Similarly, in the crypto world, investors may be required to complete KYC verification before participating in an ICO or trading on an exchange.
KYC, in other words, is the basic identity verification process used by banks, exchanges, and financial institutions. In most jurisdictions, you cannot sign up for a bank account anonymously. You must give the institution your name and other personal information. This is KYC in a nutshell.
Regulations vary between states and countries. Generally, however, companies that provide financial services must follow KYC or AML regulations.
What is Anti-Money Laundering (AML)?
Anti-Money Laundering (AML) is similar to KYC but with a broader scope: AML refers to measures used by financial institutions and governments to prevent and combat financial crimes, especially crimes involving money laundering, criminal financing, or terrorist activity.
Money laundering is the practice of taking money obtained through illegal means and ‘cleaning’ the money by running it through some type of system. Someone who just sold $10 million worth of illegal drugs, for example, might buy $10 million of BTC in cash through LocalBitcoins, then sell those bitcoins on an exchange for US Dollars before withdrawing it.
What is Combatting the Financing of Terrorism (CFT)?

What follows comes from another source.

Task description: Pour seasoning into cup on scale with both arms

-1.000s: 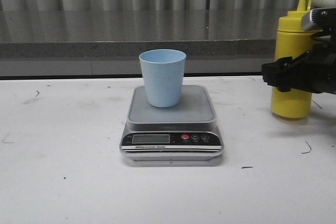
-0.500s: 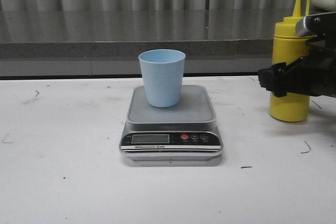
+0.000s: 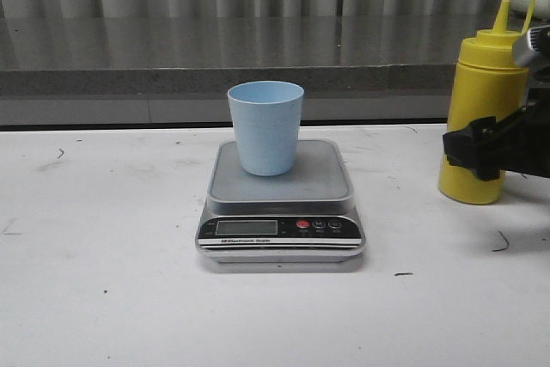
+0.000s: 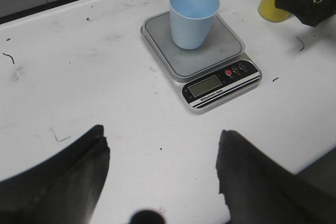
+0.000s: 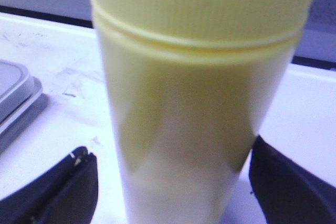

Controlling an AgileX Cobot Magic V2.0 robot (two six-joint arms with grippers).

Sometimes, you’ll see a third acronym mentioned when talking about KYC and AML. You might see banks or crypto exchanges talk about Combatting the Financing of Terrorism (CFT).
As you can guess from the name, CFT verification is designed with similar goals to KYC and AML verification. With CFT verification, the bank wants to make sure that you’re not laundering money for terrorist purposes.
Generally, CFT is mentioned as a part of a financial institution’s broader AML program. Many financial institutions refer to their identity verification system as “AML/CTF verification”, for example.
CFT became a crucial part of financial verification starting in late 2001. After the September 11, 2001 attacks, countries realized they needed to take action to combat the financing of terrorism.
What’s the Difference Between AML and KYC?
KYC is the basic identity verification process used by banks and other financial institutions. When you give a bank your name and other personal information, you’re completing that bank’s KYC process.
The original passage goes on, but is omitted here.